_What you should do_
Would you return the lines between the one holding "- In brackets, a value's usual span" and the one holding "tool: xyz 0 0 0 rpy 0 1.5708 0", inclusive, and only those, exactly as they stand in the listing below?
----- Extracted material
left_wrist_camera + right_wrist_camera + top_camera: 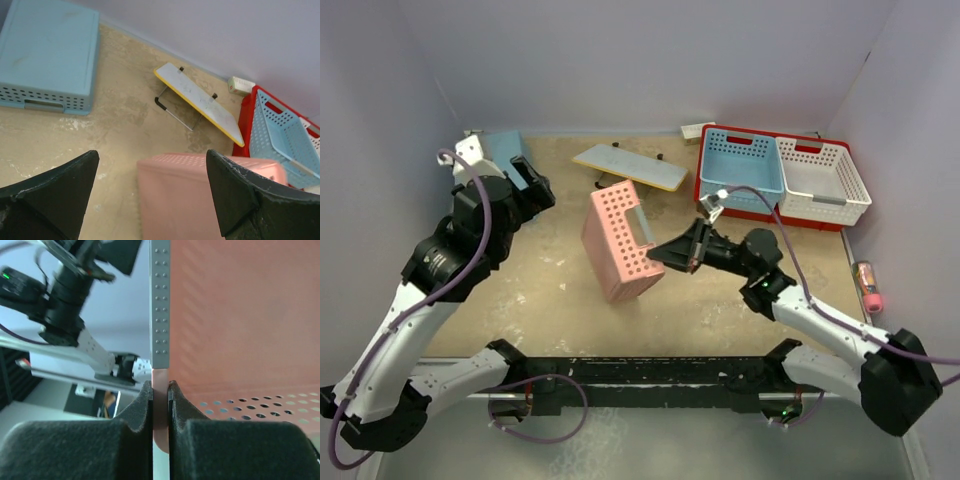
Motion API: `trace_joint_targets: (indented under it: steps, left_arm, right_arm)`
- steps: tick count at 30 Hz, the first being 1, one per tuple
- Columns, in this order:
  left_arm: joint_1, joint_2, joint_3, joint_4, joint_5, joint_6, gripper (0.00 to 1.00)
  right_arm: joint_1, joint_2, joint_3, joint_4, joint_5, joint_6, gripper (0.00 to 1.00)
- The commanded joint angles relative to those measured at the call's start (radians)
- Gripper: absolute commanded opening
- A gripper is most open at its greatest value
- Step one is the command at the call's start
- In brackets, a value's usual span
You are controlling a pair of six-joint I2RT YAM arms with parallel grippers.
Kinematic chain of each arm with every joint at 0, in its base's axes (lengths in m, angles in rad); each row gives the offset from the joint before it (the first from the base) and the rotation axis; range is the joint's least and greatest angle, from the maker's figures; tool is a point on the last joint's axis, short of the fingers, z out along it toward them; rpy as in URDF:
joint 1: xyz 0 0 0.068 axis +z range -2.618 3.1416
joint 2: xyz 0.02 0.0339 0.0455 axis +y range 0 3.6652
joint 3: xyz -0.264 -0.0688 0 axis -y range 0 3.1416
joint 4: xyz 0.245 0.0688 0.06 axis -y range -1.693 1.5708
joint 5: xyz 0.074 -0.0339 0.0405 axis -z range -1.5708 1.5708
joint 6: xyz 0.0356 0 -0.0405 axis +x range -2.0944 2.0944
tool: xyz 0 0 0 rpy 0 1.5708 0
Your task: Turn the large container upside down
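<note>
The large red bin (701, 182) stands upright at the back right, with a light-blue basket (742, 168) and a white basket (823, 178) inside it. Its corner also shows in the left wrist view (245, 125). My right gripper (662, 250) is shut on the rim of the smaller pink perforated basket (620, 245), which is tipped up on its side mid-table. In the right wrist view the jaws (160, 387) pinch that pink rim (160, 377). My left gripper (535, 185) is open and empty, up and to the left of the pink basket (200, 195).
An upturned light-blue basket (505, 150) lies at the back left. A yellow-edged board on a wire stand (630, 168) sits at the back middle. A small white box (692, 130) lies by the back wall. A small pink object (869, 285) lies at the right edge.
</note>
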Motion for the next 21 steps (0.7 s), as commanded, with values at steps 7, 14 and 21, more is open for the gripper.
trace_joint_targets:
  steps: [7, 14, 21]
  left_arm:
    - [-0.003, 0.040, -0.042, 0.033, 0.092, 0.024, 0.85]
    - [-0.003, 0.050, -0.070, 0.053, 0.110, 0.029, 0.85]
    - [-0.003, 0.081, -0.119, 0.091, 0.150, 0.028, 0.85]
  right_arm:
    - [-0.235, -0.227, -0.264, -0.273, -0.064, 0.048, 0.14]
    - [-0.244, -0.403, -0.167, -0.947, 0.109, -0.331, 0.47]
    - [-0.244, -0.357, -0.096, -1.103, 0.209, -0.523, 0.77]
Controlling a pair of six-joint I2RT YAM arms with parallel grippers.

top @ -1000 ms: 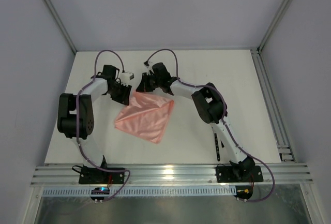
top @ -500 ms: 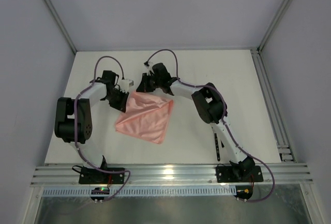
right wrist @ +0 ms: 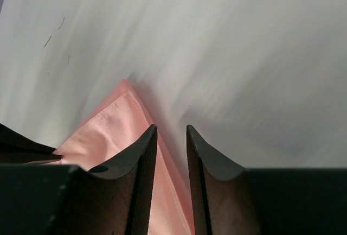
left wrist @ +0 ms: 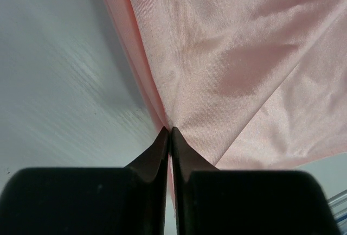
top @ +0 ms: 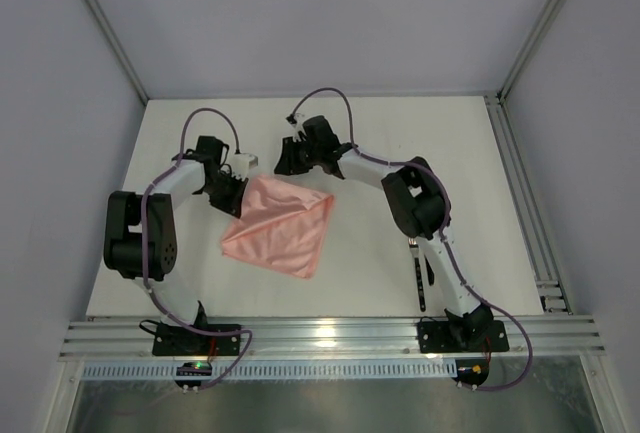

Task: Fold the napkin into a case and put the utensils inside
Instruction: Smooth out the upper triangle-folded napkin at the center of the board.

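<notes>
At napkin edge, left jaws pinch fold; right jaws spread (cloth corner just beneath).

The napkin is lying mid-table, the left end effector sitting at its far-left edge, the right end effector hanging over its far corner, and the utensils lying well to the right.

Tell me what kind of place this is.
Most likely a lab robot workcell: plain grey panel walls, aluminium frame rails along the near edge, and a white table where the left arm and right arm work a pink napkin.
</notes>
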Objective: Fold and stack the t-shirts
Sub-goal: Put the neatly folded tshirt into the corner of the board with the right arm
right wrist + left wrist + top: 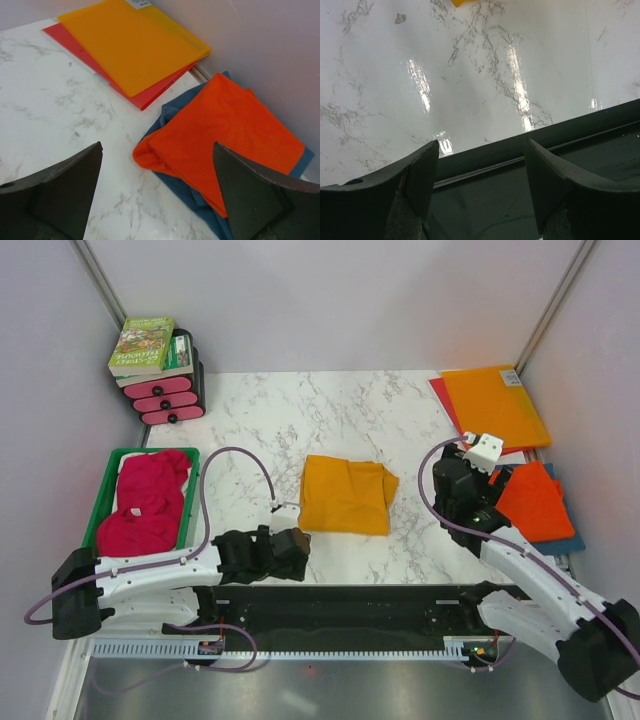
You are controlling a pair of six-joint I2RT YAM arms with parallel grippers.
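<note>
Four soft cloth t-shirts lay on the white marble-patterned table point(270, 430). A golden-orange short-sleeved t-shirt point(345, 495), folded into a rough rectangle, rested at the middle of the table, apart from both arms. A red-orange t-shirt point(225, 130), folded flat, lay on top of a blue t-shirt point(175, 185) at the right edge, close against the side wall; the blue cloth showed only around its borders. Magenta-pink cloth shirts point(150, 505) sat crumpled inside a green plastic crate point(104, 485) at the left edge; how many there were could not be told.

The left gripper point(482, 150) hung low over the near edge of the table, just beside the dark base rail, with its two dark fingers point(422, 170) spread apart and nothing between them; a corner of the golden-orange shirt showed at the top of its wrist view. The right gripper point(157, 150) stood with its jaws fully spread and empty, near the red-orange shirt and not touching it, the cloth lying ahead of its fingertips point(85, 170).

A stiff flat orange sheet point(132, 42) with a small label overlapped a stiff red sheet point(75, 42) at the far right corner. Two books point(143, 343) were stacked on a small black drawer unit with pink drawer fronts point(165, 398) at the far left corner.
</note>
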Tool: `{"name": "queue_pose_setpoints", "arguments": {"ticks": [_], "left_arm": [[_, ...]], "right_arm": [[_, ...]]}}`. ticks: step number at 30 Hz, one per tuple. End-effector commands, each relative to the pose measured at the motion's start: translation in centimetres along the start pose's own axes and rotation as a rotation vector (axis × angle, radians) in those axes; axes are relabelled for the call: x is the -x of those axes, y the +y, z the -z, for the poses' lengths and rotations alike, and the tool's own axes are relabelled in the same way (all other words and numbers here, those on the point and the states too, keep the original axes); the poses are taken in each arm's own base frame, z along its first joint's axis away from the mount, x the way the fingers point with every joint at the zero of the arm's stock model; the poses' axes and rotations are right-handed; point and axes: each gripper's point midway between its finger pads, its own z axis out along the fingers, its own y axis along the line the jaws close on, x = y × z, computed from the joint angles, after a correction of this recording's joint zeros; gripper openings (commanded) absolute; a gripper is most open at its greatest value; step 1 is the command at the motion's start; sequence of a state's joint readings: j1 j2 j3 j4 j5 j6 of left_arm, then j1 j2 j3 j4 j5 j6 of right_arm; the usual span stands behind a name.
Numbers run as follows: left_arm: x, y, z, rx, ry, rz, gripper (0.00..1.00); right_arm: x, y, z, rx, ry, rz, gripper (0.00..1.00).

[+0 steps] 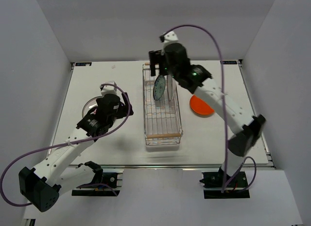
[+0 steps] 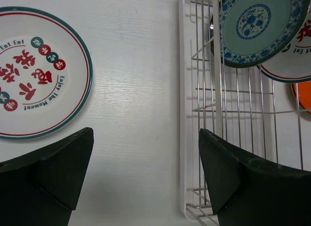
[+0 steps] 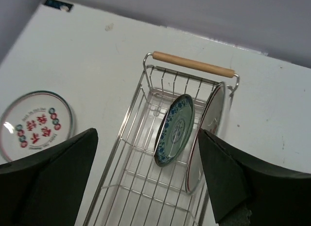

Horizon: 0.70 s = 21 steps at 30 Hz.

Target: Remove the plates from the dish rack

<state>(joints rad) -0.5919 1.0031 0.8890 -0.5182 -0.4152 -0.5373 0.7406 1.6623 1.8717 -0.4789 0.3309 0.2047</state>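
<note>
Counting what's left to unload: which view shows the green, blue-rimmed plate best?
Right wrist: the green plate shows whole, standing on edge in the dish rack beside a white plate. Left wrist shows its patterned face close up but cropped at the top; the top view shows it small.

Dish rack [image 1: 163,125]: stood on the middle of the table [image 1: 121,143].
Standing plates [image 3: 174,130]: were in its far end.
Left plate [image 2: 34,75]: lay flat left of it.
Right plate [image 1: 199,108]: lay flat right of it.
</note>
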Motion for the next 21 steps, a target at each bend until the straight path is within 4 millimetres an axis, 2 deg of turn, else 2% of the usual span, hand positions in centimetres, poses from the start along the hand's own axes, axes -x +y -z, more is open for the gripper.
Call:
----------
_Output for this exercise_
- In brackets, a value's usual span
You are controlling a pair of six-joint I2RT YAM arms with parallel grippers.
Kinematic chain of each arm with every joint at 0, in its base's axes (lengths in m, angles in rad); each row gives the offset from the joint before it (the first from the base) and the rotation axis; range is the joint's least and greatest angle, from the maker's figures; tool is a point on the last joint's axis, short of the fingers, z out along it toward them; rpy as in URDF:
joint 1: xyz 0 0 0.068 axis +z range -2.618 3.1416
joint 2: xyz 0.02 0.0339 0.0455 axis +y range 0 3.6652
joint 3: xyz -0.264 -0.0688 0 axis -y range 0 3.1416
joint 4: xyz 0.245 0.0688 0.06 axis -y range -1.693 1.5708
joint 5: xyz 0.074 -0.0339 0.0405 axis -z range -1.5708 1.5708
joint 6: xyz 0.0356 0 -0.0405 axis +x range -2.0944 2.0944
tool: xyz 0 0 0 rpy 0 1.5708 0

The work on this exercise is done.